Gerecke, the Lutheran preacher from St. Louis who ministered to the agents of the Third Reich, was one player in a judicial improvisation we now call simply the Nuremberg trials. They were “trials”—plural—because the most famous proceeding, officially called the Trial of the Major War Criminals before the International Military Tribunal, was only the first in a series that took place in the German city of Nuremberg lasting until 1949. But that first trial overshadows the rest. When most people refer to “Nuremberg,” they mean the Trial of the Major War Criminals. For the first time in history, the international community held a state's major leaders accused and convicted them of conspiring to commit crimes against humanity. Nuremberg was, in the words of one of its American prosecutors, “a bench mark in international law and the lodestar of thought and debate on the great moral and legal questions of war and peace.”

One actor in that historic examination of evil was an unassuming man whose importance to the trials revealed itself only in time. Hans Fritzsche, on trial as Hitler's radio propaganda chief and a member of Gerecke's Nuremberg flock, wrote later that when Gerecke first arrived at the prison in November 1945, just days before the trials began, the chaplain “made scarcely any impression on us. Some of us may even have smiled at his simple, unequivocal faith and unpretentious sermons.” It was the victorious Allies who were judging the crimes of the Nazi leaders at Nuremberg, but it would be a pastor of the Lutheran Church–Missouri Synod who would try and convince those criminals that it was really God's judgment that they should fear.
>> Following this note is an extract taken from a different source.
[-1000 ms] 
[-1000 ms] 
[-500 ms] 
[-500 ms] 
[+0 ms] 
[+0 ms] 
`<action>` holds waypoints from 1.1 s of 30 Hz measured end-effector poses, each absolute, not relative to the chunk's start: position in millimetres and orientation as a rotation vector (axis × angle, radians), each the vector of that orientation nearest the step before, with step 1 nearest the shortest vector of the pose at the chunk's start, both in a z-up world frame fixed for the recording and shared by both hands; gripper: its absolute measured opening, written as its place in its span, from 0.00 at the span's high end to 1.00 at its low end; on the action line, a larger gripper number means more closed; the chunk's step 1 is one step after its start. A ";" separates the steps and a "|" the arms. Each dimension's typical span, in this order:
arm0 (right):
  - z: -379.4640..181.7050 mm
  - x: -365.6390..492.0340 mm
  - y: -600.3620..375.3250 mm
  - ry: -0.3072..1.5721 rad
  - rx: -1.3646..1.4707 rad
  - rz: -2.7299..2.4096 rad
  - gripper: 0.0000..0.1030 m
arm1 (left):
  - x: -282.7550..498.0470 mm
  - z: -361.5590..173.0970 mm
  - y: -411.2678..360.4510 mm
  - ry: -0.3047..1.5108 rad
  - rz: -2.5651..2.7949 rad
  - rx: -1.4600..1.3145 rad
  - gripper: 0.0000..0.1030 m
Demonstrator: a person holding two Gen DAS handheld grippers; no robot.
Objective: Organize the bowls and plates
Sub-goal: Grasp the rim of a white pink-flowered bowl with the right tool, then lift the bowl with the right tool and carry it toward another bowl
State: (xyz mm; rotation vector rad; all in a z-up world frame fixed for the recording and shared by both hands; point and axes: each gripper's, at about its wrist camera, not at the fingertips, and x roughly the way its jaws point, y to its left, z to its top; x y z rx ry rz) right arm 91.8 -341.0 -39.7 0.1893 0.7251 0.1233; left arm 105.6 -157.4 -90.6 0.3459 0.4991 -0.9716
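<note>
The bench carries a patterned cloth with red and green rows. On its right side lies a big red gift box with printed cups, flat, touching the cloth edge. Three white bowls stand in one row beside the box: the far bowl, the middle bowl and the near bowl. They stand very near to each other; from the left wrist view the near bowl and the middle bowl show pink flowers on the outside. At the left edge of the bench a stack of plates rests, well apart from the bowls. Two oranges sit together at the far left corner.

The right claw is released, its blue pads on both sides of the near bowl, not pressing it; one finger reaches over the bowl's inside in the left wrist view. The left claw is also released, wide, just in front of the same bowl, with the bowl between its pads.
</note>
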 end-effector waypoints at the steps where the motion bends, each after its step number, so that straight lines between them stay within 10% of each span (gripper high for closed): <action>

For Gerecke, the decision to accept the assignment wasn't easy. He wondered how a preacher from St. Louis could make any impression on the disciples of Adolf Hitler. Would his considerable faith in the core principles of Christianity sustain him as he ministered to monsters? During his months stationed in Munich after the war, Gerecke had taken several trips to Dachau. He'd seen the raw aftermath of the Holocaust. He'd touched the inside of the camp's walls, and his hands had come away smeared with blood.

The U.S. Army was asking one of its chaplains to kneel down with the architects of the Holocaust and calm their spirits as they answered for their crimes in front of the world. With those images of Dachau fresh in his memory, Gerecke had to decide if he could share his faith, the thing he held most dear in life, with the men who had given the orders to construct such a place.